Exercise prompt —
Everything in the records below is to be reproduced exactly, apart from the images.

=== Section Start ===

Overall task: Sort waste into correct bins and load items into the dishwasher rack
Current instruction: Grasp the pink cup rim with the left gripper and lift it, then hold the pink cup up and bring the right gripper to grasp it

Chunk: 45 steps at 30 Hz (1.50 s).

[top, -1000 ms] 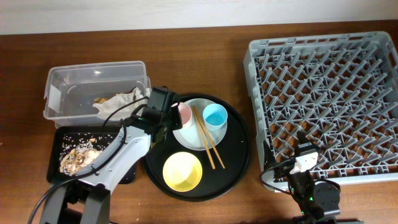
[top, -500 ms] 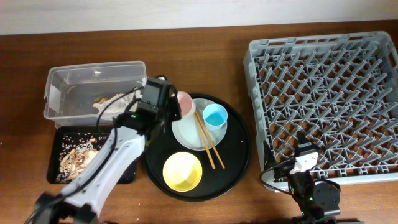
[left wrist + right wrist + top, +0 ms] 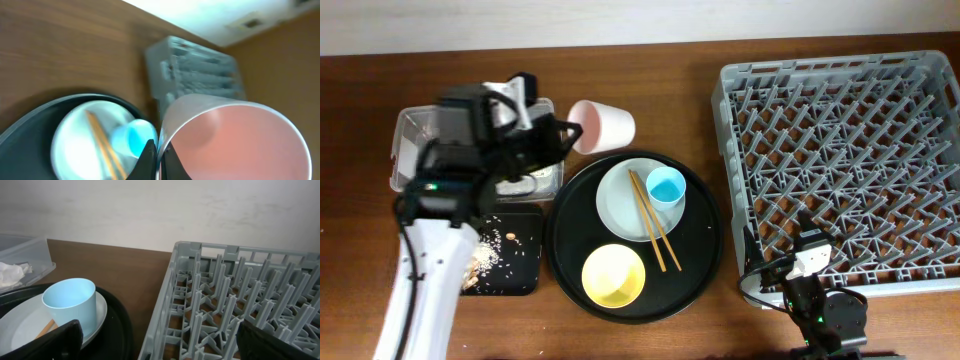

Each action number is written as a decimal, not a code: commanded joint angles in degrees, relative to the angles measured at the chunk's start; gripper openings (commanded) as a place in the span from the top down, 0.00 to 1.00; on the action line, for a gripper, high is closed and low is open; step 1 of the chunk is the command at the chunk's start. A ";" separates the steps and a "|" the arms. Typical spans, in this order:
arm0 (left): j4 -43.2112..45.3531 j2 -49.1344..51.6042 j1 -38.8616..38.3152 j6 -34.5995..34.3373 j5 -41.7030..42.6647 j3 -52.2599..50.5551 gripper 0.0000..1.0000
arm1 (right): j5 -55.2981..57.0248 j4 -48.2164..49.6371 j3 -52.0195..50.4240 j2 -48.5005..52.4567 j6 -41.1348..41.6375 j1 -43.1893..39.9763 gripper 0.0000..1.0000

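Note:
My left gripper (image 3: 563, 132) is shut on the rim of the pink cup (image 3: 603, 126), which hangs on its side in the air between the clear tub (image 3: 408, 130) and the round black tray (image 3: 570, 240). In the left wrist view the fingers (image 3: 150, 159) pinch the pink cup (image 3: 235, 140) wall. The grey plate (image 3: 620, 205) carries the blue cup (image 3: 666, 187) and chopsticks (image 3: 655, 225); the yellow bowl (image 3: 613, 275) sits in front of it. Food scraps (image 3: 490, 250) lie in the shallow black tray (image 3: 515, 270). My right gripper (image 3: 165, 347) stands open beside the dishwasher rack (image 3: 850, 160), holding nothing.
My left arm covers most of the clear tub; a white napkin (image 3: 525, 182) shows at its near edge. The right wrist view shows the blue cup (image 3: 70, 302) at left and the rack's wall (image 3: 175, 295) close at right.
My left gripper closed on the pink cup's rim, lifted it off the plate and carried it up and back, tipping it sideways. The right arm has not moved.

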 commanded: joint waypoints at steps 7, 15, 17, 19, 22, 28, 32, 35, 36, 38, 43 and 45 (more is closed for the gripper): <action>0.15 -0.44 6.03 4.02 33.53 0.94 1.00 | 4.81 1.77 -0.42 -0.33 -5.66 0.33 0.01; 0.11 -0.44 6.03 5.44 34.42 0.94 1.00 | -1.92 7.08 -0.42 -0.33 -7.28 0.35 0.01; 0.11 -0.44 6.03 5.46 35.52 0.92 1.00 | -8.22 8.72 -0.42 -0.33 -5.33 0.35 0.01; 0.11 -0.44 6.01 5.46 35.87 0.92 1.00 | -11.82 9.97 -0.04 -0.33 0.55 0.33 0.01; -0.15 -0.44 5.99 5.44 35.87 0.90 1.00 | -11.82 7.93 3.10 -0.33 12.39 0.33 0.01; -0.31 -0.44 5.99 5.44 37.05 0.90 0.99 | -14.25 -5.53 20.50 3.39 15.72 0.35 0.01; -0.28 -0.44 5.99 5.01 40.41 0.90 0.99 | -19.43 -18.97 38.51 14.01 15.80 0.35 0.01; -0.28 -0.44 5.99 5.01 42.56 0.90 0.99 | -28.30 -26.80 50.99 24.26 15.82 0.35 0.01; -0.28 -0.44 5.99 5.01 43.50 0.90 0.99 | -31.58 -27.98 53.46 26.64 15.80 0.35 0.01; -0.28 -0.44 5.99 5.01 46.21 0.90 0.99 | -43.58 -29.16 59.67 33.33 15.82 0.35 0.01; -0.26 -0.44 5.97 5.03 48.74 0.90 0.99 | -62.64 -26.05 65.88 44.70 15.85 0.35 0.01; -0.28 -0.46 5.99 5.03 48.74 0.90 0.99 | -67.58 -24.79 65.88 47.23 15.85 0.35 0.01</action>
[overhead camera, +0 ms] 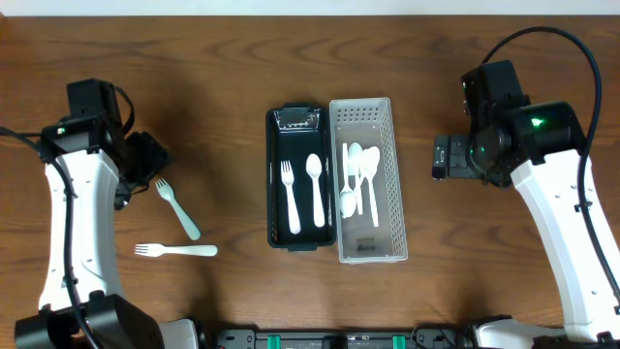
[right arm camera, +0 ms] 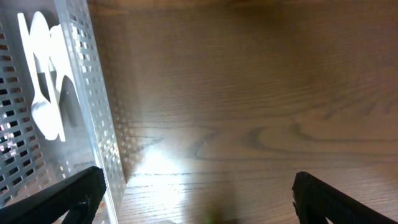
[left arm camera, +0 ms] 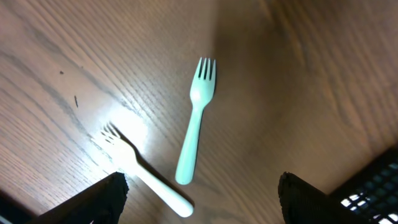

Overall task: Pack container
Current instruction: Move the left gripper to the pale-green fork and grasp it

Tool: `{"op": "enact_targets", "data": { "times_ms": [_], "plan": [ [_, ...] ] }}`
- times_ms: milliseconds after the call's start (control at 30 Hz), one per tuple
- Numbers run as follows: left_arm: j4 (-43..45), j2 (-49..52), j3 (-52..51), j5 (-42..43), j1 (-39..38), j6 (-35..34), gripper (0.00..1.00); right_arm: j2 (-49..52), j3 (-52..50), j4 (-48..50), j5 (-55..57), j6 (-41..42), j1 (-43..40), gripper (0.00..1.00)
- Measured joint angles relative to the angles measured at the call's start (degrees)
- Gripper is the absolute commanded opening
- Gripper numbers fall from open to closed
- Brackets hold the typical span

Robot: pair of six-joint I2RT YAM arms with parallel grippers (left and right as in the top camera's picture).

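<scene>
Left tool [left arm camera: 203, 186] spread wide, empty, two forks [left arm camera: 194, 134] just ahead. Right tool [right arm camera: 199, 183] wide too, basket [right arm camera: 93, 124] beside one finger.

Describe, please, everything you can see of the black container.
The black container is a long, rectangular, plastic-looking tray, open-topped, flat on the wooden table. Inside, a white fork and a white spoon lie side by side, heads toward an end compartment holding something glossy. One long side abuts the white perforated basket.

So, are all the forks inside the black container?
No, an angled fork and a level fork lie on the table left of the black container, outside it.
</scene>
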Motion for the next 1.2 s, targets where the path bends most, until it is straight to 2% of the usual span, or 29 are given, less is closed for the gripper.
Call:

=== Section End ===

Written response —
Overall task: Sort waste into correct bins and load items into the dishwasher rack
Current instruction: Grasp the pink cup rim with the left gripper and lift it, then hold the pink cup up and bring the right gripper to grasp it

Chunk: 45 steps at 30 Hz (1.50 s).

[top, -1000 ms] 
[top, -500 ms] 
[left wrist + right wrist + top, +0 ms] 

Each action number is written as a decimal, not a code: commanded joint angles in degrees, relative to the angles measured at the chunk's start; gripper openings (commanded) as a place in the span from the top down, 0.00 to 1.00; on the action line, for a gripper, high is closed and low is open; step 1 of the chunk is the command at the chunk's start. A ";" separates the steps and a "|" the arms. Typical spans, in this order:
arm0 (left): j4 -43.2112..45.3531 j2 -49.1344..51.6042 j1 -38.8616..38.3152 j6 -34.5995..34.3373 j5 -41.7030..42.6647 j3 -52.2599..50.5551 gripper 0.0000..1.0000
arm1 (right): j5 -55.2981..57.0248 j4 -48.2164..49.6371 j3 -52.0195..50.4240 j2 -48.5005..52.4567 j6 -41.1348..41.6375 j1 -43.1893..39.9763 gripper 0.0000..1.0000

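Note:
My left gripper (image 3: 563, 132) is shut on the rim of the pink cup (image 3: 603, 126), which hangs on its side in the air between the clear tub (image 3: 408, 130) and the round black tray (image 3: 570, 240). In the left wrist view the fingers (image 3: 150, 159) pinch the pink cup (image 3: 235, 140) wall. The grey plate (image 3: 620, 205) carries the blue cup (image 3: 666, 187) and chopsticks (image 3: 655, 225); the yellow bowl (image 3: 613, 275) sits in front of it. Food scraps (image 3: 490, 250) lie in the shallow black tray (image 3: 515, 270). My right gripper (image 3: 165, 347) stands open beside the dishwasher rack (image 3: 850, 160), holding nothing.
My left arm covers most of the clear tub; a white napkin (image 3: 525, 182) shows at its near edge. The right wrist view shows the blue cup (image 3: 70, 302) at left and the rack's wall (image 3: 175, 295) close at right.
My left gripper closed on the pink cup's rim, lifted it off the plate and carried it up and back, tipping it sideways. The right arm has not moved.
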
 commanded: joint waypoints at steps 7, 15, 17, 19, 22, 28, 32, 35, 36, 38, 43 and 45 (more is closed for the gripper): <action>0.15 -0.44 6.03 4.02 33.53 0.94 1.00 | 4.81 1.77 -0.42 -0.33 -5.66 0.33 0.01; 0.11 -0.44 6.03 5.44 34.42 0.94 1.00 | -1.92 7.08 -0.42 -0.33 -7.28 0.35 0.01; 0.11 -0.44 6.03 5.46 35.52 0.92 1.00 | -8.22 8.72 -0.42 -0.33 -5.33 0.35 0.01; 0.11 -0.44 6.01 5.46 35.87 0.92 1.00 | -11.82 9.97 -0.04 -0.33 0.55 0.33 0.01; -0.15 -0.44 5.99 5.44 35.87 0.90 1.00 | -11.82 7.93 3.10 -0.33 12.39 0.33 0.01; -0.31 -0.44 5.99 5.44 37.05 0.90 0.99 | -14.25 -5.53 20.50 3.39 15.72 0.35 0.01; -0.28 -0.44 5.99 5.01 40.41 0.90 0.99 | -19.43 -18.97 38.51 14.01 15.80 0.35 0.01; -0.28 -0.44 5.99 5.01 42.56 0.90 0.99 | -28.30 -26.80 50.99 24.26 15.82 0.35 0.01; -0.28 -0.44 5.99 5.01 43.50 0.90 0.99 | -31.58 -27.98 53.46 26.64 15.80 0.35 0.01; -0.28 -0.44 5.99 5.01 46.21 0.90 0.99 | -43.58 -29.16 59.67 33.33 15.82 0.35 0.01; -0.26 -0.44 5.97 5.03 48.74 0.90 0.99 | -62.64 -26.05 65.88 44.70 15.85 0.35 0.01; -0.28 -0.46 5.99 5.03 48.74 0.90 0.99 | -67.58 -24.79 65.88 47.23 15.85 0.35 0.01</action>
[overhead camera, +0 ms] 
[right arm camera, +0 ms] 
[left arm camera, +0 ms] 

Overall task: Pack container
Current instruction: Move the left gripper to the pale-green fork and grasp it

Tool: `{"op": "enact_targets", "data": { "times_ms": [_], "plan": [ [_, ...] ] }}`
- times_ms: milliseconds after the call's start (control at 30 Hz), one per tuple
- Numbers run as follows: left_arm: j4 (-43..45), j2 (-49..52), j3 (-52..51), j5 (-42..43), j1 (-39..38), j6 (-35..34), gripper (0.00..1.00); right_arm: j2 (-49..52), j3 (-52..50), j4 (-48..50), j5 (-55..57), j6 (-41..42), j1 (-43..40), gripper (0.00..1.00)
- Measured joint angles relative to the angles measured at the call's start (degrees)
- Gripper is the absolute commanded opening
- Gripper numbers fall from open to closed
- Brackets hold the typical span

Robot: pair of six-joint I2RT YAM arms with parallel grippers (left and right as in the top camera's picture).

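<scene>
Left tool [left arm camera: 203, 186] spread wide, empty, two forks [left arm camera: 194, 134] just ahead. Right tool [right arm camera: 199, 183] wide too, basket [right arm camera: 93, 124] beside one finger.

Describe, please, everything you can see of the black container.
The black container is a long, rectangular, plastic-looking tray, open-topped, flat on the wooden table. Inside, a white fork and a white spoon lie side by side, heads toward an end compartment holding something glossy. One long side abuts the white perforated basket.

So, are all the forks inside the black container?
No, an angled fork and a level fork lie on the table left of the black container, outside it.
</scene>
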Motion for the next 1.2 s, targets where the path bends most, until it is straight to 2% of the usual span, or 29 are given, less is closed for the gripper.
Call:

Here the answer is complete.